Springer 杂志论文:运用现代大数据技术迅速洞察社会发展 (Leveraging modern big data stack for swift development of insights into social developments) - ziliantech-org/doc-zilian-wiki GitHub Wiki
文章提出,快速有效的追踪社会发展动态已经成为众多社会管理机构和企业关心的话题。社会发展动态的呈现方式,如指标,图表,文字总结,越来越以数据驱动的方式来生成,并借助计算机大数据技术来实现。论文展示描述了咨链科技公司设计的一个有弹性可扩展的大数据系统框架,并且介绍了在具体的两个社会发展动态的计算场景中,研发人员采用了什么评价标准,如何选取了合适的具体大数据技术,在这个系统框架下搭建了针对性的数据应用程序来满足计算场景的需求。文中介绍的两个大数据计算场景包括:
提供了对过去15年的520万条全球论文数据进行多维度的数据分析的能力,咨链科技的大数据系统把绝大部分的分析用时降到了分钟级别。 提供了一个特定领域的交互式的数据查询引擎,该引擎对三千六百万家中国注册企业,及两千八百万条专利数据建立了交叉检索,通过网页形式给用户提供毫秒级别反应时间的查询服务。
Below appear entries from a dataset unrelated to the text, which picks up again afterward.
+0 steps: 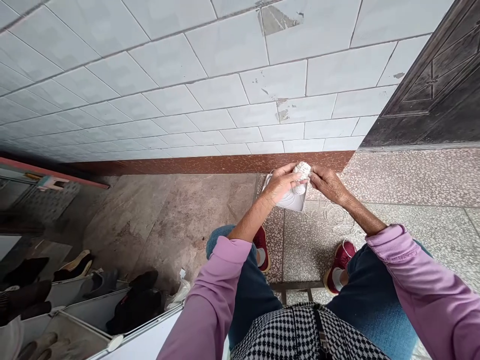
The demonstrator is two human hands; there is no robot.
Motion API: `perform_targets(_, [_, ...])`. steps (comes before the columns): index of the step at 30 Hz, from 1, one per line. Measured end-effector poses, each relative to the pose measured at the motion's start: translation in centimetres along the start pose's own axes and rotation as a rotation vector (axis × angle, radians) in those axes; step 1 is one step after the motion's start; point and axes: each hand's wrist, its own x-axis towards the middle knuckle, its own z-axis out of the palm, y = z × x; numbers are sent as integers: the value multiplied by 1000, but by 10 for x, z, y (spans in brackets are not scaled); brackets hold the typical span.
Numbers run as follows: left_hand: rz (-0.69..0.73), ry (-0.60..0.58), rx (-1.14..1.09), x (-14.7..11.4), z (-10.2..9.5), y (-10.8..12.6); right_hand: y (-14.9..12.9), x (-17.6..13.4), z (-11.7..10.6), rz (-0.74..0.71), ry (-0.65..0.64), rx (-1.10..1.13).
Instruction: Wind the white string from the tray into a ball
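Observation:
A small white knitted or crocheted piece [302, 169] is up in front of me, near the foot of the wall. My left hand [281, 184] is closed around its left side, thumb and fingers pressing it. At the piece's right edge, the fingers of my right hand [328, 184] are pinched together; what lies between them is too small to make out. Just below my left hand is a rounded white textured lump [299, 189], over a shallow pale box [297, 204]. Loose loops of white cord [336, 214] lie on the floor below my right hand, reaching my right shoe.
A white tiled wall [221, 90] with a brown base strip rises ahead. At right is a dark carved door [431, 95]. Shoes [75, 264] and a rack with white edges [90, 300] stand at lower left. My red shoes [343, 256] rest on the speckled floor.

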Motion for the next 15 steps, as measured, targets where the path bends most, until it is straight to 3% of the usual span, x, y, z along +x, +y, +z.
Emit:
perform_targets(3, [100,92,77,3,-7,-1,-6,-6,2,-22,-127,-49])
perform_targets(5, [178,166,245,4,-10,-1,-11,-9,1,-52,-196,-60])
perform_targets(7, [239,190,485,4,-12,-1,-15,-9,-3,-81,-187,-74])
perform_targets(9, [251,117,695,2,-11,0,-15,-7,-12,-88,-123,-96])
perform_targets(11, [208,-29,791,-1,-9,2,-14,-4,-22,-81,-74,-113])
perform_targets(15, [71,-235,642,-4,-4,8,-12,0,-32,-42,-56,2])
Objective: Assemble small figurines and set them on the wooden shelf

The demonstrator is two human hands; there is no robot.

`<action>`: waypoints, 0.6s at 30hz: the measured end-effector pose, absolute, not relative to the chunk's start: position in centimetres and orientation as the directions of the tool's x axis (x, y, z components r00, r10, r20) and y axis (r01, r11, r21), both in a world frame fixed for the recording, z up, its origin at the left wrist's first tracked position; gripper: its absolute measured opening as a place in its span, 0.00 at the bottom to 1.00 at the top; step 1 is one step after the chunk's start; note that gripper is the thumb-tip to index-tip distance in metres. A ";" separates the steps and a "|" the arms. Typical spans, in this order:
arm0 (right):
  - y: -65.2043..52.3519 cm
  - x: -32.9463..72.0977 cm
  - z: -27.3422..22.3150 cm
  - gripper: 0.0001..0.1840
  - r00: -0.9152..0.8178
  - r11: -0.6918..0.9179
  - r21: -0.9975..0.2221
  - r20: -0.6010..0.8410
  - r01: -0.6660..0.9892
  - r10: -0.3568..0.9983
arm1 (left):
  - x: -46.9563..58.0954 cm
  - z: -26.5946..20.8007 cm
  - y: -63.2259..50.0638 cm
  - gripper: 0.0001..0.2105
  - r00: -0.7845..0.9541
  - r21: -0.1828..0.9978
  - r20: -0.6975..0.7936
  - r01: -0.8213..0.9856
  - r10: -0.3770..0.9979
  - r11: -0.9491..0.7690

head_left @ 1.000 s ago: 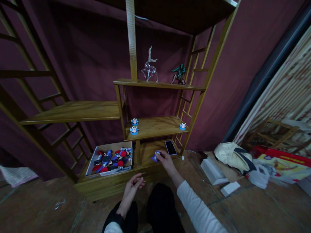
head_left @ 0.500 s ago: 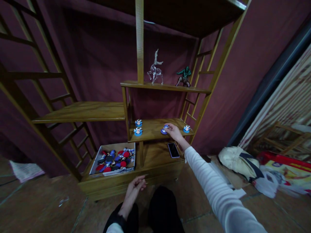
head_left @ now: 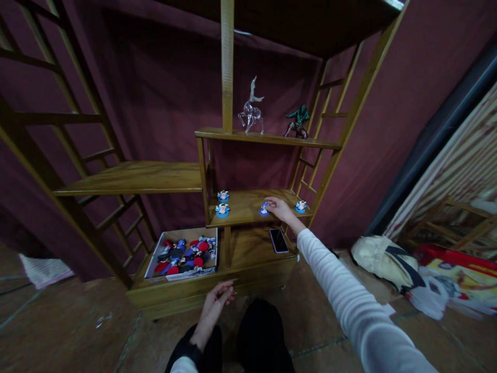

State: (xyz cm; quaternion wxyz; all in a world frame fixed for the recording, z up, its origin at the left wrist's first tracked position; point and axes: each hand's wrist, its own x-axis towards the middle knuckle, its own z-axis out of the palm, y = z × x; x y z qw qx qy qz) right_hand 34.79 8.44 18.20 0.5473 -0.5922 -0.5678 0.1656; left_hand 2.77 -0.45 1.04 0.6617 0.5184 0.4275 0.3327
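Note:
My right hand reaches to the middle shelf, its fingertips closed on a small figurine with a round purple base, which sits at the shelf surface. To the right of it stands a blue-based figurine. Two more blue figurines are at the shelf's left end, one in front and one behind. My left hand hovers above my knees in front of the cabinet, fingers loosely bent and partly apart, with nothing visible in it. Left of it, a white box holds several red, purple and black-based figurines.
A phone lies on the lower board of the wooden cabinet. A clear deer figure and a green-and-brown figure stand on the shelf above. Bags and a red box lie on the floor at right.
The view has shifted slightly. My right hand has barely moved at the purple-based figurine, which now shows a little more clearly. My left hand stays where it was.

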 end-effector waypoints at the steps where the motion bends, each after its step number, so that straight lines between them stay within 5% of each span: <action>1: 8.5 34.9 18.2 0.19 0.288 0.249 -0.834 0.426 0.493 0.858 | 2.8 1.1 -0.4 0.20 0.414 0.971 -0.220 0.003 0.883 0.240; 10: 8.6 34.1 18.7 0.16 0.251 0.110 -0.696 0.395 0.709 0.884 | 3.0 1.2 -0.6 0.24 0.401 0.967 -0.238 0.015 0.885 0.253; 18: 10.5 30.9 20.3 0.17 0.201 0.165 -0.705 0.405 0.690 0.892 | 3.0 0.6 -0.4 0.23 0.402 0.968 -0.220 -0.025 0.889 0.251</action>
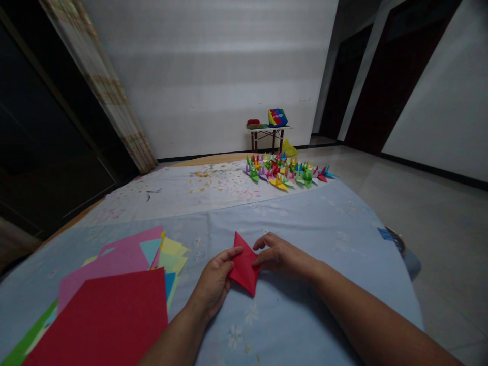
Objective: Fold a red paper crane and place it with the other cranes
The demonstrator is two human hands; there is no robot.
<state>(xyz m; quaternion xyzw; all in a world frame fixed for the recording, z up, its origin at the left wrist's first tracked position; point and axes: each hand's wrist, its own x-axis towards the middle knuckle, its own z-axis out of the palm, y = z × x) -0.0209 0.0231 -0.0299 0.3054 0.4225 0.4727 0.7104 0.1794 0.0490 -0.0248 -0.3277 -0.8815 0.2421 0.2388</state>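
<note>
Head view: folded red paper (244,265) on the pale blue sheet (305,305), pinched at its left edge by left hand (214,282) and its right by right hand (280,256), best creased flat, edges aligned; folds underneath hidden, far paper cranes (285,173) indistinct.

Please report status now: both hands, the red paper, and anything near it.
Left hand and right hand both pinching folded red paper on blue sheet. Stack of coloured paper left. Finished cranes far ahead.
</note>
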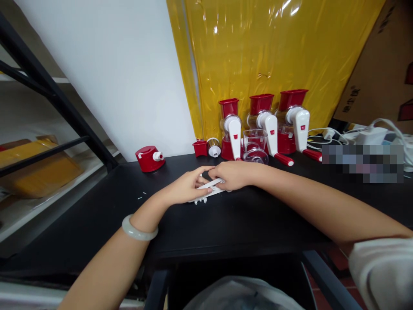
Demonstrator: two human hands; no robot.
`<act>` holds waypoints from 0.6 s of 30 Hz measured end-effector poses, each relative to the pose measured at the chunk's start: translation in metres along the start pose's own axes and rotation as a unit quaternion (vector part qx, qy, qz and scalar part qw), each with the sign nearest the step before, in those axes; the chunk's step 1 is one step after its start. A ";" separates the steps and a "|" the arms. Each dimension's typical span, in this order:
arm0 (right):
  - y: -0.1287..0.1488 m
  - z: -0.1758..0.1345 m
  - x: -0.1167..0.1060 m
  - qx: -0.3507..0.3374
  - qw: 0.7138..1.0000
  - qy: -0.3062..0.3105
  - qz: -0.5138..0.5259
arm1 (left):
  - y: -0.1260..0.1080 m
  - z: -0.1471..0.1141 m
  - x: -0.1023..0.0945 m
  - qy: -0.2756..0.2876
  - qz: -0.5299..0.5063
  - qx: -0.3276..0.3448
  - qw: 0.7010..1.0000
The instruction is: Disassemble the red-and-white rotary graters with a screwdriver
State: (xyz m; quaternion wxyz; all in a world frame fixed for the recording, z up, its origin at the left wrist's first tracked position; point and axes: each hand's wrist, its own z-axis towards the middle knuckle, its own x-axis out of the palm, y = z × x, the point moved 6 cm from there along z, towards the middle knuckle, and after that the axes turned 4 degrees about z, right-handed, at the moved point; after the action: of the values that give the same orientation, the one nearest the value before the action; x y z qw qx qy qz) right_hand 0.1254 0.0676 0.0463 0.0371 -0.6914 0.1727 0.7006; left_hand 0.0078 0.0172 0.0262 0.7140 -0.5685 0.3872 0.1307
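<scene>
Both my hands meet over a white plastic piece (211, 188), long and narrow, low over the black table. My left hand (187, 187) grips its left end, thumb along the near side and fingers behind. From the right, my right hand (230, 175) has its bent fingers closed on the piece's other part, and the two hands nearly touch. Small white knobs (200, 200) stick out below its near edge. My fingers hide much of the piece, so its exact kind does not show.
Behind my hands stand red-and-white rotary graters (262, 116), with clear parts (254, 146), a red hopper (200, 148) and a grater drum (213, 147). A red base (150, 159) sits left, near white scraps (142, 196). White cables (329, 133) lie right; a plastic-lined bin (241, 295) is below.
</scene>
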 end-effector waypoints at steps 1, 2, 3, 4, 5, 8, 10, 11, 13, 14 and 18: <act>0.000 0.000 0.000 0.000 1.000 0.000 0.001 | 0.000 0.000 0.000 0.001 0.003 0.000 1.000; 0.000 0.000 0.000 0.000 1.000 0.000 0.002 | 0.000 0.000 0.000 0.001 0.004 0.001 1.000; 0.000 0.000 0.000 0.000 1.000 -0.001 0.002 | -0.001 0.000 0.000 0.001 0.005 0.002 1.000; 0.000 0.000 0.000 0.000 1.000 -0.002 0.003 | -0.001 0.000 0.000 0.001 0.005 0.002 1.000; 0.000 0.000 -0.001 -0.001 1.000 -0.004 0.003 | -0.001 0.000 0.000 0.000 0.004 0.003 1.000; 0.001 -0.001 -0.001 0.001 1.000 -0.004 0.004 | -0.002 0.000 0.000 -0.002 0.001 0.007 1.000; 0.001 -0.001 -0.001 0.004 1.000 -0.001 0.003 | -0.002 0.000 0.000 -0.002 0.001 0.007 1.000; 0.001 -0.001 -0.001 0.006 1.000 0.000 0.002 | -0.002 0.000 0.000 -0.002 0.002 0.007 1.000; 0.000 -0.001 -0.001 0.007 1.000 -0.001 0.000 | -0.002 0.000 -0.001 -0.005 0.006 0.008 1.000; 0.000 -0.001 -0.001 0.006 1.000 -0.003 -0.002 | -0.002 0.000 -0.001 -0.006 0.007 0.010 1.000; 0.000 -0.001 -0.001 0.001 1.000 -0.002 -0.001 | -0.002 0.000 -0.002 -0.013 0.011 0.017 1.000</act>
State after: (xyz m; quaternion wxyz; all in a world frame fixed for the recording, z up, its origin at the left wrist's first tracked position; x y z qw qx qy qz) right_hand 0.1263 0.0675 0.0475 0.0388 -0.6902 0.1722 0.7018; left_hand 0.0080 0.0173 0.0292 0.7271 -0.5503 0.3860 0.1396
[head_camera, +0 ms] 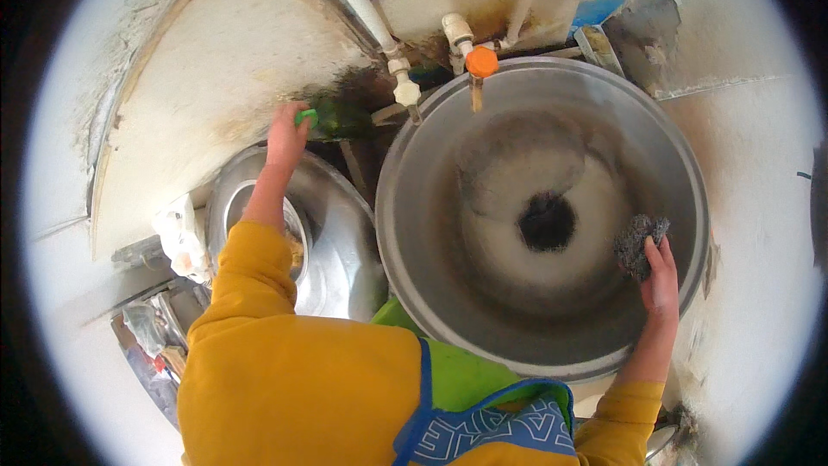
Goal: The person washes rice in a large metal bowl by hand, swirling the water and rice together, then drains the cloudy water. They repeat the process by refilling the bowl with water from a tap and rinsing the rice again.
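Observation:
My right hand (pixel 660 278) holds a grey metal scouring pad (pixel 637 246) at the right inner wall of a large round metal basin (pixel 550 336). A dark round patch or hole shows in the middle of the basin's floor. Out to the left, my left hand (pixel 289 129) has its fingers on a small bright green object (pixel 306 118), beside a dark green thing near the wall; what the green objects are I cannot tell. Below that hand a wide metal bowl (pixel 330 207) holds a smaller round metal vessel, partly hidden by my left arm.
A tap with an orange handle (pixel 482 62) and a white valve (pixel 407 93) with a spout reach over the basin's far rim. A white plastic bag (pixel 181 239) lies left of the bowl. Stained walls stand close on both sides, and assorted items lie on a shelf (pixel 139 362) at lower left.

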Tool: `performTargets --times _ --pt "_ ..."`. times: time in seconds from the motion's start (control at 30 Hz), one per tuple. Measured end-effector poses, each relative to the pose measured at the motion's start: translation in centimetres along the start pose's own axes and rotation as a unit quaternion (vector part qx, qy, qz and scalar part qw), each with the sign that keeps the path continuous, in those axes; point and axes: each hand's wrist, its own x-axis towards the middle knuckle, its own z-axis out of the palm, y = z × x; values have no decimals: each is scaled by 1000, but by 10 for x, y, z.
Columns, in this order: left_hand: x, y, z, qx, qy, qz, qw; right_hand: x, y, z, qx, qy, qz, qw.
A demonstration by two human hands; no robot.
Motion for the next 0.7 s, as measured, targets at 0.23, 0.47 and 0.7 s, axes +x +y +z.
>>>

Insights of social development, presented in various forms, such as metrics, figures, text summaries, whose purpose is to summarize, explain, and predict the situations and trends of society, is extremely useful to guide organizations and individuals to better realize their own objectives in accordance with the whole society. Deriving these insights accurately and swiftly has become an interest for a range of organizations, including agen- cies governing districts, city even the whole country, they use these insights to inform policy-makings. Business investors who peak into statistical numbers for estimating current economical situations and future trends. Even for individuals, they could look at some of these insights to better align themselves with macroscopical social trends. There are many challenges to develop these insights in a data-driven approach. First, required data come from a large number of heterogeneous sources in a variety of formats. One single source’s data could be in the size of hundreds of Gigabytes to several TeraBytes, ingesting and governing such huge amount of data is not a small challenge. Second, many complex insights are derived by domain human experts in a trail-and-error fashion, while interacting with data with the aid of computer algorithms. To quickly experiment various algorithms, it asks for software capabilities for infusing human experts and machine intelligence together, this is challenging but critical for success. By designing and implementing a flexible big data stack that could bring in a variety of data components. We address some of the challenges to infuse data, computer algorithm and human together in Zilian Tech company [20]. In this paper we present the architecture of our data stack and articulate some of the important technical choices when building such stack. The stack is designed to be equipped with scalable storage that could scale up to PetaBytes, as well as elastic distributed compute engine with parallel computing algorithms. With these features the data stack enables a) swift data analysis, by human analysts interacting with data and machine algorithms via software support, with on-demand question answering time reduced from days to minutes; b) agile building of data products for end users to interact with, in weeks if not days from months.